• What is needed: Could you reproduce, from the records below, everything from the line with "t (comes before" down to the line with "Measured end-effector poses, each", keeping both of those lines and changing nothing?
--------------------------------
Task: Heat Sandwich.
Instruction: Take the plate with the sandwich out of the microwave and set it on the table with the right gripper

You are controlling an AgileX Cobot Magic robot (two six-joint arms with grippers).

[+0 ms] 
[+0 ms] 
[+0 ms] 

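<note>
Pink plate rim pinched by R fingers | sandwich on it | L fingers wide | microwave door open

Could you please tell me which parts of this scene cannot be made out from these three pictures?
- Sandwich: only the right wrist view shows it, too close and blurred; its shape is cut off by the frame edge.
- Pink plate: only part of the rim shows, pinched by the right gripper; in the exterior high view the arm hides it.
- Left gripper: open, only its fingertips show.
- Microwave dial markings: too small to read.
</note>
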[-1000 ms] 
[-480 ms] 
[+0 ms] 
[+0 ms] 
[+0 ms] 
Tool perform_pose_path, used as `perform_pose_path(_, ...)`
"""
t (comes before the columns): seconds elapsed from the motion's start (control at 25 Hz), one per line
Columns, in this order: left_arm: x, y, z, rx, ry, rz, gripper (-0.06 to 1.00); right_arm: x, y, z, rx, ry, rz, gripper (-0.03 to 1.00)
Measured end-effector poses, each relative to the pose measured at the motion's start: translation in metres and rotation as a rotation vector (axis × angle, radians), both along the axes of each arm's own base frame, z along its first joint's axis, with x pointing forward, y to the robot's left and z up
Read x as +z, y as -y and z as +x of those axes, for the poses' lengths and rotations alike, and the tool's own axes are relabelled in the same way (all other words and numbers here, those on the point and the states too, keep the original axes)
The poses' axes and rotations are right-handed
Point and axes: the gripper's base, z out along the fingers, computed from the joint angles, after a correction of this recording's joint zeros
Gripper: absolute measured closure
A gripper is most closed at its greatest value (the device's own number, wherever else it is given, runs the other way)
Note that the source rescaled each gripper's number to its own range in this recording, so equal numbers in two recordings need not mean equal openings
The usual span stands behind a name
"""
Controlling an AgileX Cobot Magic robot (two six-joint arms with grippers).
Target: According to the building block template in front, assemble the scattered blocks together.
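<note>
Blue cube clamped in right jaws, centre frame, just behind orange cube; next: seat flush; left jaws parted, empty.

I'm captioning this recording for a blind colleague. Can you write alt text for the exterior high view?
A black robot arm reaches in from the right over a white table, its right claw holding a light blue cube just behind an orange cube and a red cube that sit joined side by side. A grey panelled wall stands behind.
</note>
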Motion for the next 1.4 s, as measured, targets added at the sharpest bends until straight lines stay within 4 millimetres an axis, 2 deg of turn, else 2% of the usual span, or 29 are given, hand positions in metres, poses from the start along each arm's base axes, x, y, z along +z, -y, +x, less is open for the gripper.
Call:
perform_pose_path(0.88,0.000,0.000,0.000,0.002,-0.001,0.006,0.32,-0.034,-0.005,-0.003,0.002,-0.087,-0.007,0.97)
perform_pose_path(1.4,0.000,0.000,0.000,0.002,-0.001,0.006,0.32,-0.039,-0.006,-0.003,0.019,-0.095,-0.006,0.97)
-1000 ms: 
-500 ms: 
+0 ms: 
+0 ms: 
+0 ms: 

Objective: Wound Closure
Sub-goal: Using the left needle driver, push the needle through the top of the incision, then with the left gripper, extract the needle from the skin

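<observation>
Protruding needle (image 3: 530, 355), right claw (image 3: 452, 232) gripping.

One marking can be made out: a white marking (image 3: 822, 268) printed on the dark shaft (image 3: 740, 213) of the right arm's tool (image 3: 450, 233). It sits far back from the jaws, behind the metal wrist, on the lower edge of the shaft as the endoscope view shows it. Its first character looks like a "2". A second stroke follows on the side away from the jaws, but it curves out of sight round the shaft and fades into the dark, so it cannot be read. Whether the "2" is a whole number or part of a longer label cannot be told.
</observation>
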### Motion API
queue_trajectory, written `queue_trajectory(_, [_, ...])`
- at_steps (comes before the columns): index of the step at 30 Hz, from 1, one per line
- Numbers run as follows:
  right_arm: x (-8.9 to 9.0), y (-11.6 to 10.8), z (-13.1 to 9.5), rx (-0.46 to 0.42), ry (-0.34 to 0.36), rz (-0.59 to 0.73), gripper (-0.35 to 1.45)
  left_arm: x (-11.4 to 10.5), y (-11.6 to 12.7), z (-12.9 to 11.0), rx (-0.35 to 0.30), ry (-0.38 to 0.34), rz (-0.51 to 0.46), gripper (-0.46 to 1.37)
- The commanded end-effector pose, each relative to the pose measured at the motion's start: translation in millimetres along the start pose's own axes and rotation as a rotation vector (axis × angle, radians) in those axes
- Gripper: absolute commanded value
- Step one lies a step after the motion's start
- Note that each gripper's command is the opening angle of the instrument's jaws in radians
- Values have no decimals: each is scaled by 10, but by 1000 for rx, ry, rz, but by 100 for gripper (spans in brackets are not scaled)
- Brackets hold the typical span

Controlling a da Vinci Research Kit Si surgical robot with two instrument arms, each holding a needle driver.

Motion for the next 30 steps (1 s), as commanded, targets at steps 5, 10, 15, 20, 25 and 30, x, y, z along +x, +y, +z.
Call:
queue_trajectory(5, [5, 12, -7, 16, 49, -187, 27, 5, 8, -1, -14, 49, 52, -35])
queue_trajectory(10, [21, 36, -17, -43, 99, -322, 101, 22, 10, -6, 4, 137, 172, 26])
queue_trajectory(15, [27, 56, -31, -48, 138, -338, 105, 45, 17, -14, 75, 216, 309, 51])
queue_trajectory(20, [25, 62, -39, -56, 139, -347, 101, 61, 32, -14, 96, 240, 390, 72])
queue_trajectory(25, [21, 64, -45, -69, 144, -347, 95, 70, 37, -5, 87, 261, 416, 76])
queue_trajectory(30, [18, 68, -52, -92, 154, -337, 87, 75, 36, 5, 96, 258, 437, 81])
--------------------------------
• Result:
t (comes before the columns): seconds elapsed from the motion's start (control at 25 Hz), one per line
Columns, in this order: left_arm: x, y, z, rx, ry, rz, gripper (-0.06 to 1.00); right_arm: x, y, z, rx, ry, rz, gripper (-0.03 to 1.00)
Measured end-effector poses, each relative to the pose measured at the motion's start: translation in metres and rotation as a rotation vector (axis × angle, radians), both along the axes of each arm's own base frame, z along its first joint's axis, with x pointing forward, y to the robot's left and z up

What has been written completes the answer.